12. Ceza Dairesi 2017/2636 E. , 2018/5935 K.
"İçtihat Metni"Mahkemesi :Asliye Ceza Mahkemesi
Karar tarihi : 11/03/2015
Suç : Taksirle Yaralama
Hüküm : Sanıklar hakkında ayrı ayrı; TCK"nın 89/1, 89/3-b, 62/1, 51/1-8. maddeleri gereğince mahkumiyet
Taksirle yaralama suçundan sanıkların mahkumiyetine ilişkin hükümler, sanıklar müdafiileri tarafından temyiz edilmekle dosya incelenerek gereği düşünüldü:
02.12.2016 tarihli Resmi Gazete"de yayımlanarak aynı tarihte yürürlüğe giren 6763 sayılı Ceza Muhakemesi Kanunu ile Bazı Kanunlarda Değişiklik Yapılmasına Dair Kanun"un 35. maddesi ile değişik 5271 sayılı CMK"nın 254. maddesinin 1. fıkrası gereğince uzlaştırma işlemlerinin aynı Kanun"un 253. maddesinde belirtilen esas ve usûle göre yerine getirilmesi için dosyanın uzlaştırma bürosuna gönderilmesine karar verilmek suretiyle hükmün bozulmasını öneren tebliğnamedeki görüşe, soruşturulması ve kovuşturulması şikâyete bağlı olan taksirle yaralama suçunun hüküm tarihinden önce de uzlaşma kapsamında olduğu, soruşturma evresinde tarafların uzlaşmak istemediklerini ifade ettikleri, adli soruşturmanın başladığı tarihten hüküm tarihine kadar geçen süre içerisinde tarafların uzlaşma konusunda bir çabaları ve dosyaya yansıyan bir iradelerinin bulunmadığı dikkate alındığında, bir fayda sağlamayacağı ve yargılamayı gereksiz yere uzatacağı anlaşıldığından iştirak edilmemiştir.

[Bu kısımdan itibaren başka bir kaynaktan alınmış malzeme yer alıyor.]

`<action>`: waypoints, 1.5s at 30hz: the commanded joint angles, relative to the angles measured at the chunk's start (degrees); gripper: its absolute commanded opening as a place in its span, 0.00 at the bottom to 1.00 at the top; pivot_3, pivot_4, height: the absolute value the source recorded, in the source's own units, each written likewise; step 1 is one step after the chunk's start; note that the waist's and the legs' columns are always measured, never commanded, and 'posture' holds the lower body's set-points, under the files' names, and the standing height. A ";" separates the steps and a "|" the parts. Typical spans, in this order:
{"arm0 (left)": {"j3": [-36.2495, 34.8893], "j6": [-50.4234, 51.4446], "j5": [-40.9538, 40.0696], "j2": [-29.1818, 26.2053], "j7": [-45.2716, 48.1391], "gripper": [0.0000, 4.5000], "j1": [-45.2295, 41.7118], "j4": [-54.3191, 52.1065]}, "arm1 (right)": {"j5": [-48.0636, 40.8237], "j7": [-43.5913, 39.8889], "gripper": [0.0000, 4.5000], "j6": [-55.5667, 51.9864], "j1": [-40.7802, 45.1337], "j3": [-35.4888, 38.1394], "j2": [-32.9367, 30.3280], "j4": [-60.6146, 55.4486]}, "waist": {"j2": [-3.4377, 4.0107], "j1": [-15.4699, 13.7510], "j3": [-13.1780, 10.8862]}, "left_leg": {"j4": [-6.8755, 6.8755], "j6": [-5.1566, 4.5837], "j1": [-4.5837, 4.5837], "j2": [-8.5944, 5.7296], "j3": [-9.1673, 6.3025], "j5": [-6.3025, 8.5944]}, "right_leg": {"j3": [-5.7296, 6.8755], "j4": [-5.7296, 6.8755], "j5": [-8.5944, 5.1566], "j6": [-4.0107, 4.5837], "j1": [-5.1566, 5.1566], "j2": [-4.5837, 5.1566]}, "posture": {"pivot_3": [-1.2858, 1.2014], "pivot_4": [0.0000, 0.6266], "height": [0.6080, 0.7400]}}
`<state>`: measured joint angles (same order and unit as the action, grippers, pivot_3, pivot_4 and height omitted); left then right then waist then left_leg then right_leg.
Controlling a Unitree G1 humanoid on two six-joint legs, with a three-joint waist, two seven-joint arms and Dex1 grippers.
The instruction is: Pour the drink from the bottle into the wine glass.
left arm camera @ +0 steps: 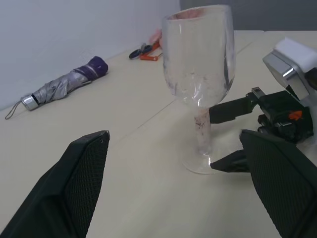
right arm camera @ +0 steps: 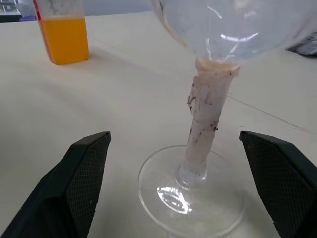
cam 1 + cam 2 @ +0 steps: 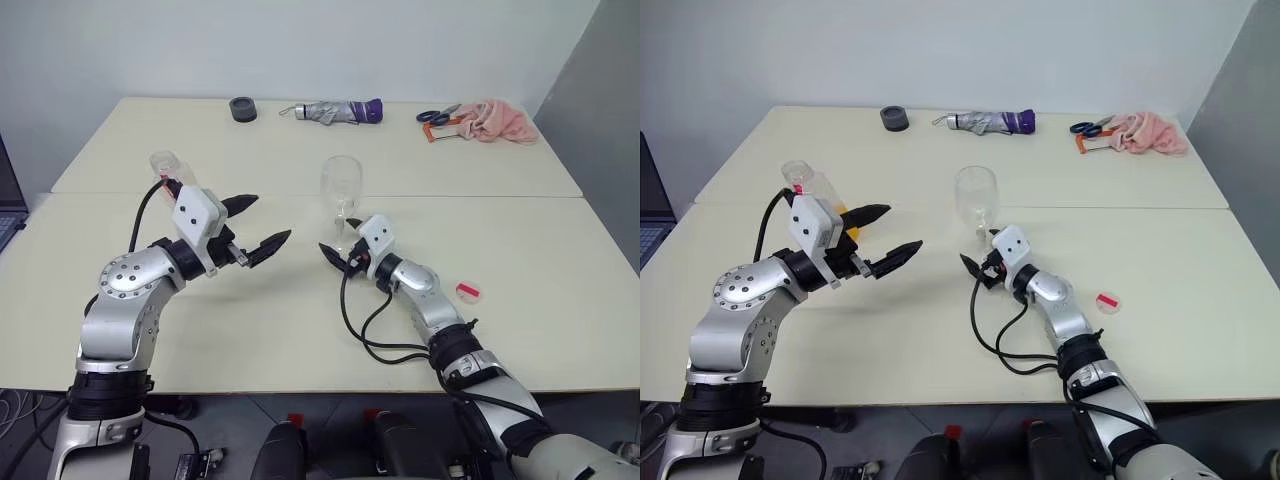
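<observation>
You have the wine glass [image 3: 341,190] standing upright and empty on the surface [image 3: 300,320], its stem wrapped in pale tape. Well left of it stands the uncapped bottle [image 3: 800,182], upright, holding orange drink [image 2: 63,40].

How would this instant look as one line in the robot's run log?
left gripper: open, empty | right gripper: open around wine glass stem, not gripping | bottle: upright on table, uncapped | glass: empty

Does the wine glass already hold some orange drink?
No, the wine glass has a clear, empty bowl, and the drink sits in the bottle.
</observation>
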<state>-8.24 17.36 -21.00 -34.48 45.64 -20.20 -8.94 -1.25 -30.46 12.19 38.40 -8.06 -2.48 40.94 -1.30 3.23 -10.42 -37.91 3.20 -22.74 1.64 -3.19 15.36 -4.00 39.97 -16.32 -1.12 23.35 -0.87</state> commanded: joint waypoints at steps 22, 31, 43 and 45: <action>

Yapılan yargılamaya, toplanıp karar yerinde gösterilen delillere, mahkemenin kovuşturma sonuçlarına uygun olarak oluşan kanaat ve takdirine, incelenen dosya kapsamına göre, sanıklar müdafiilerinin yerinde görülmeyen sair temyiz itirazlarının reddine, ancak;
1-Sanık ..."ın mahkumiyetine ilişkin hükme yönelik temyiz itirazlarının incelenmesinde;
Sanığın üzerine atılı taksirle yaralama suçu TCK"nın 89. maddesinde hükme bağlanmış olup aynı maddenin 5. fıkrası gereğince, 1. fıkrası kapsamı dışında bulunan bilinçli taksir hali hariç şikayete tabi olduğu, vekaletnamesinde şikayetten vazgeçme yetkisi bulunan katılan vekilinin hükümden sonra temyiz aşamasında 15.03.2018 tarihli dilekçe ile sanık ... hakkındaki şikayetinden vazgeçtiği, sanık ..."ın 10/11/2014 tarihli duruşmada alınan ifadesinde, şikayetten vazgeçme beyanını kabul etmiş olduğu anlaşılmakla, hükmün bu nedenle 5320 sayılı Kanun"un 8/1. maddesi gereğince yürürlükte bulunan 1412 sayılı CMUK"un 321. maddesi uyarınca BOZULMASINA, yeniden yargılama gerektirmeyen bu hususta aynı Kanunun 322. maddesi gereğince karar verilmesi mümkün bulunduğundan, sanık ... hakkındaki davanın, katılanın şikayetten vazgeçmesi nedeniyle TCK"nın 73/4. ve CMK"nın 223. maddeleri gereğince DÜŞMESİNE,
2-Sanıklar ... ve ..."in mahkumiyetine ilişkin hükümlere yönelik temyiz itirazlarının incelenmesinde;
Güvenlik tedbiri olması nedeniyle kazanılmış hak oluşturmayacağından, 15 ay hapis cezasına mahkum edilen ve bu cezası ertelenen sanıklar hakkında 5237 sayılı TCK"nın 51/3. maddesi uyarınca tayin edilecek denetim süresinin, ceza süresinden az olamayacağının gözetilmemesi,
Kanuna aykırı olup, hükümlerin bu nedenle 5320 sayılı Kanunun 8. maddesi gereğince halen uygulanmakta olan 1412 sayılı CMUK"un 321. maddesi uyarınca BOZULMASINA; ancak, yeniden yargılamayı gerektirmeyen bu hususlarda, aynı Kanunun 322. maddesi gereğince karar verilmesi mümkün bulunduğundan, aynı maddenin verdiği yetkiye istinaden; hüküm fıkrasından denetim süresi ile ilgili paragrafında yer alan “1 yıl” ibaresinin çıkartılması ve yerine “15 ay” ibaresi yazılarak denetim süresinin 15 ay olarak belirlenmesi suretiyle, sair yönleri usul ve kanuna uygun bulunan hükümlerin DÜZELTİLEREK ONANMASINA; 24.05.2018 tarihinde oybirliğiyle karar verildi.